Phil Foden was rewarded for his astronomical potential on Monday with a new and improved contract that is set to keep him in Manchester until 2024.
Being born at the turn of the millennium, it takes only a simple mental arithmetic to discover that would make him 24 years old at the summation of this deal, assuming the usual June expiry date. Six years. That's a long time in football.
Think back to 2012, and the wonderkids of that generation, and how it's panned out for them. Indeed, present in England's Euro's squad for that very year were a doe-eyed 18-year-old Alex Oxlade-Chamberlain and a slightly surlier 21-year-old Jordan Henderson - two relative success stories of the English development system, give or take.
But, alongside those, there was the less realised promise of Phil Jones (maybe a bit harsh, but he's definitely not what we thought he was back then) and Martin Kelly (yeh, exactly, remember him?).
And it's not just English talent that was squandered in 2012 - that was the same summer that Chelsea signed the 34th recipient of the 'Next Messi' moniker, Marko Marin. He's 29 now, floating in and out of the Red Star Belgrade starting XI. I could go on.
It goes without saying that football is littered with wasted talents. Prodigies lost and careers stunted. Of course, all of that is not necessarily to say that they were curtailed because of a signature on a six-year deal with big clubs.
But it is to say that Foden has placed a lot of faith in Manchester City, a level of faith that they have not yet proved they warrant since their Abu Dhabi coopting. Obviously, Jadon Sancho is the nearest, and greatest example of this.
And it wasn't that the Citizens didn't show their faith in Sancho, they did - offering him the same amount of remuneration (£30,000-a-week) that Foden is now set to receive - he just didn't believe in it.
For whatever reason, though we can speculate it was the club's track record in the developmental department, their financial disposition and the wealth of talent already on their roster, Sancho chose to forge his own path away from the feet of Pep Guardiola.
And, if you follow even the most rudimentary machinations of football, you'll know his subsequent time at Borussia Dortmund has been a wholehearted success.
Again, that is not to say that leaving Manchester City is unquestionably the right decision for Foden, nor that he would be guaranteed the same levels of success - if you're looking for those in life, you'll be there for a while, and eventually come up short.

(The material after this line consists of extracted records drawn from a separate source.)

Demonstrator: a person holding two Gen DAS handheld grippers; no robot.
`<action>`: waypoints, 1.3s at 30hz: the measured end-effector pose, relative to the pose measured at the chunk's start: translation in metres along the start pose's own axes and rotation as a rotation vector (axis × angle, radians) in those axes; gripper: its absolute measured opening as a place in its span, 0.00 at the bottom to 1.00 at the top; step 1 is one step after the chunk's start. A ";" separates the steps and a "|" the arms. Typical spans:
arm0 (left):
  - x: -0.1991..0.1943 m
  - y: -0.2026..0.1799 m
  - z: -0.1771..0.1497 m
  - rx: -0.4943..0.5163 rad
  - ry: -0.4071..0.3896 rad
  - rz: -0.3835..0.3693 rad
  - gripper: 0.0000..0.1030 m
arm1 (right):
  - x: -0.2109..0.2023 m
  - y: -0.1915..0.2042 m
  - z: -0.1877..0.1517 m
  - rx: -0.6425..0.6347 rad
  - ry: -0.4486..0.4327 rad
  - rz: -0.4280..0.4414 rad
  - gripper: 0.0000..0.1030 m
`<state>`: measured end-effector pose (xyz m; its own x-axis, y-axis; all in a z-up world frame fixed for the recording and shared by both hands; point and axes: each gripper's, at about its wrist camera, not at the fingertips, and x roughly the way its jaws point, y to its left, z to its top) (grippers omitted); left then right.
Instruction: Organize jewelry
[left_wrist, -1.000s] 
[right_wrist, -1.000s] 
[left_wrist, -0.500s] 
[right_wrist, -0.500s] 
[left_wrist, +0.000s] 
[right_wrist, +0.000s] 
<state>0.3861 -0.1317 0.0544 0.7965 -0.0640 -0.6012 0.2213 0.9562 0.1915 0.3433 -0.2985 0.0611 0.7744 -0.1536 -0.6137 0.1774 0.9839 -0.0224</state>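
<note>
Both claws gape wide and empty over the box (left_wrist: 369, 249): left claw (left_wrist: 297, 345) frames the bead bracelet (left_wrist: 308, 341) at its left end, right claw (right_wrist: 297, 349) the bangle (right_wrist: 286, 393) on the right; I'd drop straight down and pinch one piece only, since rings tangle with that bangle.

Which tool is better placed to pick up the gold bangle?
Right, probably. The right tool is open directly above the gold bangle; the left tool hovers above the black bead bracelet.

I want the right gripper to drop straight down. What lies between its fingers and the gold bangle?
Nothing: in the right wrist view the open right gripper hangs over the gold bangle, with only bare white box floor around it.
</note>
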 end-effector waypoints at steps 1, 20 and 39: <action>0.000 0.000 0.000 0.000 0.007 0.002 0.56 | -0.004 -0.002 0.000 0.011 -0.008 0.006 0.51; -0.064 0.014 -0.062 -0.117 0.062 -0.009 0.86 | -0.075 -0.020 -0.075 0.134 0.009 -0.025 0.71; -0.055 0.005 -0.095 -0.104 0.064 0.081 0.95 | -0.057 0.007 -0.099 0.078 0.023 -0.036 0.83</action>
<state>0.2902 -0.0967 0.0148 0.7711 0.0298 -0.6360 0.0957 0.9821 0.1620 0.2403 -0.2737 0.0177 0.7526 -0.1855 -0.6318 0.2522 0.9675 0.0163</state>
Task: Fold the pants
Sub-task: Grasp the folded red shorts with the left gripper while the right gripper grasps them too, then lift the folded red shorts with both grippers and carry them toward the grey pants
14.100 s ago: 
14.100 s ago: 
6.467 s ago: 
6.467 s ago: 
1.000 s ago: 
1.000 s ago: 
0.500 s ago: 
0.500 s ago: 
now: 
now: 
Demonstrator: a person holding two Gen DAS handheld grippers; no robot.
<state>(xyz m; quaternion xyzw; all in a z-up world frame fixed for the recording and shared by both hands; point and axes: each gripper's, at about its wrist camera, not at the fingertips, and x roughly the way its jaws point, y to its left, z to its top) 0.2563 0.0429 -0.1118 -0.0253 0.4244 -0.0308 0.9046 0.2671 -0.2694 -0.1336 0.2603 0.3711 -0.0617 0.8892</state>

BUT. Having seen the progression of Mason Mount at Derby (rewarded with an England squad call up), Jadon at Dortmund and Ryan Sessegnon at Fulham juxtaposed with the thwarting of Ruben Loftus-Cheek at Chelsea (a player way further down the line than Foden, and in an inferior squad), he will know the odds are stacked firmly against him.
Even the example of the aforementioned Oxlade-Chamberlain may prove advisory. Though the tactical limitations evidently present at Arsenal at that time do not ring true at City now, players can stagnate. And sometimes a change is needed to break the rut.

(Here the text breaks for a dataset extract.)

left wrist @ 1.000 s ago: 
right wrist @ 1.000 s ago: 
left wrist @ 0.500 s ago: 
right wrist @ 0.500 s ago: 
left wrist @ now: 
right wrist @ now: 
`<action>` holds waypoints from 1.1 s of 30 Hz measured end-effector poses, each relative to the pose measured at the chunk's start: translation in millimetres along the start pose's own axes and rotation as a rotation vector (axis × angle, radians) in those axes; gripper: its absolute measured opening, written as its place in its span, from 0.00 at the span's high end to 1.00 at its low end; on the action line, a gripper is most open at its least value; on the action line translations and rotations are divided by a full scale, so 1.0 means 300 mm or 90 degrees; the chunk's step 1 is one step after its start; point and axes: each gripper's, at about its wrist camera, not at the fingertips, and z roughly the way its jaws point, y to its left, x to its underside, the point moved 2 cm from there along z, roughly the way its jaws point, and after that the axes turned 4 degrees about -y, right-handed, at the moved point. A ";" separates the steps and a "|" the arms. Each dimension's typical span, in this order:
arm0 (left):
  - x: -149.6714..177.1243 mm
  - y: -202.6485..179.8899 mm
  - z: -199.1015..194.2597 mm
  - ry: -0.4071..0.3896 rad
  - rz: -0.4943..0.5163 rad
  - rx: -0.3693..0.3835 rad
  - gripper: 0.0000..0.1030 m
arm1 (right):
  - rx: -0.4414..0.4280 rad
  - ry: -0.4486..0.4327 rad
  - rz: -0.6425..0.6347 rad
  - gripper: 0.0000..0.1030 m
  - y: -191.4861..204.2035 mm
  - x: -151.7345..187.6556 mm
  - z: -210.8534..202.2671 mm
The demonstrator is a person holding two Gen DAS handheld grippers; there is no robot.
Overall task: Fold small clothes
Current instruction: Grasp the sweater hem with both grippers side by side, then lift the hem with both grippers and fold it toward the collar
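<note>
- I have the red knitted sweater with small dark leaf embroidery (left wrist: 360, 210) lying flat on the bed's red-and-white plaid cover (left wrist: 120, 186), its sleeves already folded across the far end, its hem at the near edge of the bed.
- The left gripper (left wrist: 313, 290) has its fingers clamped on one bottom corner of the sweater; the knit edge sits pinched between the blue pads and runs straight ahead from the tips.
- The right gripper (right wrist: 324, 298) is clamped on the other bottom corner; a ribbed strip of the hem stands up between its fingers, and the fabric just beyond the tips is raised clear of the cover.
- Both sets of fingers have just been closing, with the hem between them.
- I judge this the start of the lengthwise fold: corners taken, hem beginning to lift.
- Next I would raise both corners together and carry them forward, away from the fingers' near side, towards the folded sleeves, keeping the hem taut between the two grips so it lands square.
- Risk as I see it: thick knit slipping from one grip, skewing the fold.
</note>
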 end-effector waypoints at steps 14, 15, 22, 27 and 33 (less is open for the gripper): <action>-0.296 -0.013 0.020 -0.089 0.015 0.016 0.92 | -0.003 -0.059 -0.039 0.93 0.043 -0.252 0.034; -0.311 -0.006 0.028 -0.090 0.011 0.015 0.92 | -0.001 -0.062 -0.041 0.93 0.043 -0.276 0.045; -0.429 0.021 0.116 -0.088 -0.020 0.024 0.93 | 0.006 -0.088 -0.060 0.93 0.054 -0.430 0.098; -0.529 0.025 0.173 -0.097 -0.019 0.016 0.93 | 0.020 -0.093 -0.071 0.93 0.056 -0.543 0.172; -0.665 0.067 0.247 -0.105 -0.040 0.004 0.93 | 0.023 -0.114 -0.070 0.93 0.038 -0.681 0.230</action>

Clearly, that scenario is some way done the line for Foden - he is still that doe-eyed, precocious 18-year-old that Chamberlain was in 2012, who is admired by his coach. And, in any case, being tied down doesn't preclude him from leaving in the future, it just diminishes his chances.
But, while his decision will not be vindicated or compromised in the coming weeks, David Silva's upcoming lay-off, and the minutes granted to him in response, will be noteworthy.

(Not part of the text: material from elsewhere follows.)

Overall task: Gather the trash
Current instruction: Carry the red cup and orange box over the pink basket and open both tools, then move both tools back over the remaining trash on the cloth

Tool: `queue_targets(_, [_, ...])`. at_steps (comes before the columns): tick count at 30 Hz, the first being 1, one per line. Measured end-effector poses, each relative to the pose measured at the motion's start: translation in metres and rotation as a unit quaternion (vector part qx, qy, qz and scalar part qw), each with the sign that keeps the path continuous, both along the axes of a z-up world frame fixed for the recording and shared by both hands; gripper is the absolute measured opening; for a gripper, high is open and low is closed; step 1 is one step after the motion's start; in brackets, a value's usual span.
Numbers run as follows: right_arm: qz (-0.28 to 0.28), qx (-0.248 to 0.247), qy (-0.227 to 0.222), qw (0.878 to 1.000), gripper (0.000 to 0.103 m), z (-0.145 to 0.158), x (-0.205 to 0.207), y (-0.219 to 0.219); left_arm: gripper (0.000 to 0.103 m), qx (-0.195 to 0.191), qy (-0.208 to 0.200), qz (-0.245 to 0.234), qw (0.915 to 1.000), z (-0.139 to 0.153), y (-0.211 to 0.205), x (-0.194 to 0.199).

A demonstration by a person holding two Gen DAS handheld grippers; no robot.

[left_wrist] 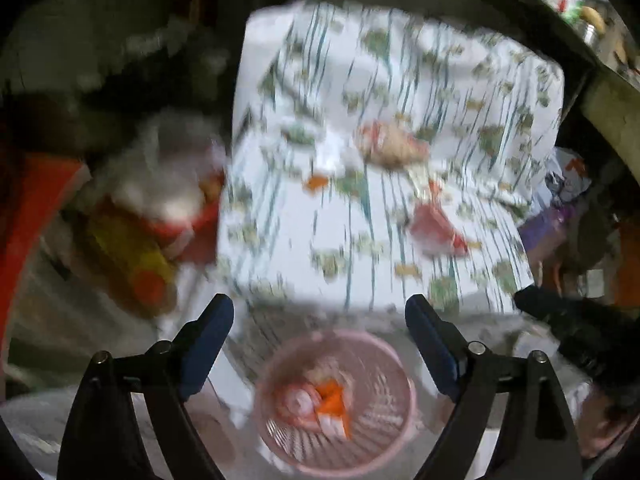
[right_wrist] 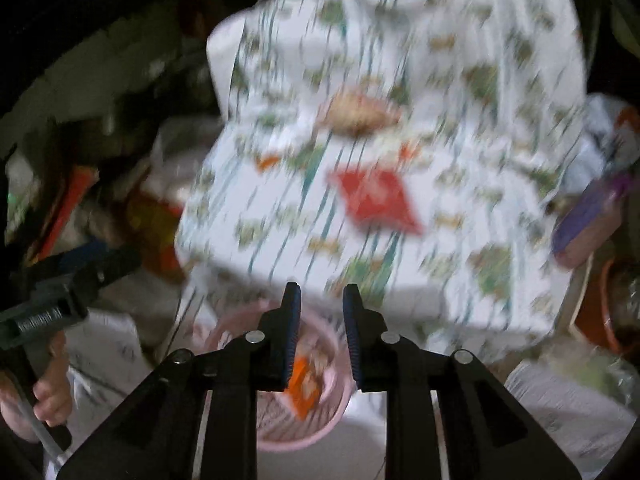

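Both views are motion-blurred. A pink basket [left_wrist: 380, 456] stands on the floor below a table with a patterned cloth [left_wrist: 460, 80]; it holds orange and white wrappers [left_wrist: 330, 398]. On the cloth lie a red wrapper [left_wrist: 434, 226], a brown crumpled wrapper [left_wrist: 394, 146] and a small orange scrap [left_wrist: 316, 182]. My left gripper [left_wrist: 320, 310] is open and empty above the basket. My right gripper [right_wrist: 320, 294] hangs over the basket [right_wrist: 280, 438], its jaws a narrow gap apart with nothing between them. The red wrapper [right_wrist: 374, 200] and brown wrapper [right_wrist: 360, 116] show beyond it.
Cluttered items, among them a yellow and red package [left_wrist: 132, 256], sit left of the table. A purple object [right_wrist: 588, 220] and bags lie at the right. The left gripper [right_wrist: 60, 280] and the hand holding it show at the right wrist view's left edge.
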State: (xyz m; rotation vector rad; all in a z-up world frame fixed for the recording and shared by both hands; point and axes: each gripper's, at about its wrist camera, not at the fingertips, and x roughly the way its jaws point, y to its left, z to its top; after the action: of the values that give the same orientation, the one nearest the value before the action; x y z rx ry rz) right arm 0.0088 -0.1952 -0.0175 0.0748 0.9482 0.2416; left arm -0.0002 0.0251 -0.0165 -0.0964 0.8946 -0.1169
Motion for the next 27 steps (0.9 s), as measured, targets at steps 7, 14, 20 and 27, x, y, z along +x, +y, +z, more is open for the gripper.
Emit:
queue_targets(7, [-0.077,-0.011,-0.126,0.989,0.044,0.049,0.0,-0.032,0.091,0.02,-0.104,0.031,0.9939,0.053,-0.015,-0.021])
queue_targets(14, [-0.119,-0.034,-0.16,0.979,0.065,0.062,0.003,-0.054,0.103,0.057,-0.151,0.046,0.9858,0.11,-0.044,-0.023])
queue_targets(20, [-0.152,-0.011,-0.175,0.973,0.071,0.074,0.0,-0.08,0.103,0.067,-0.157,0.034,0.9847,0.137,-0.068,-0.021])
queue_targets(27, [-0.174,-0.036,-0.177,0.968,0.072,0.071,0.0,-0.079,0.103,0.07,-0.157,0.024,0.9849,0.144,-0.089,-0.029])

You may be thinking, who am I to rubbish the decision of a player to pursue a career at his boyhood club, and it'd be a fair point. But, paradoxically, sometimes the best way to success at your club of choice is to first enjoy it elsewhere.
Look at the current contrasting first team prospects of Callum Hudson-Odoi and Mason Mount at Chelsea, or the career of Paul Pogba. Indeed, if you were to ask me who I thought is likelier to have a better career at City between Foden and Sancho right now, I'd probably still say the latter.
That sentiment, of which I imagine I'm not alone in, should concern young Phil. But only time will tell us if it is justified.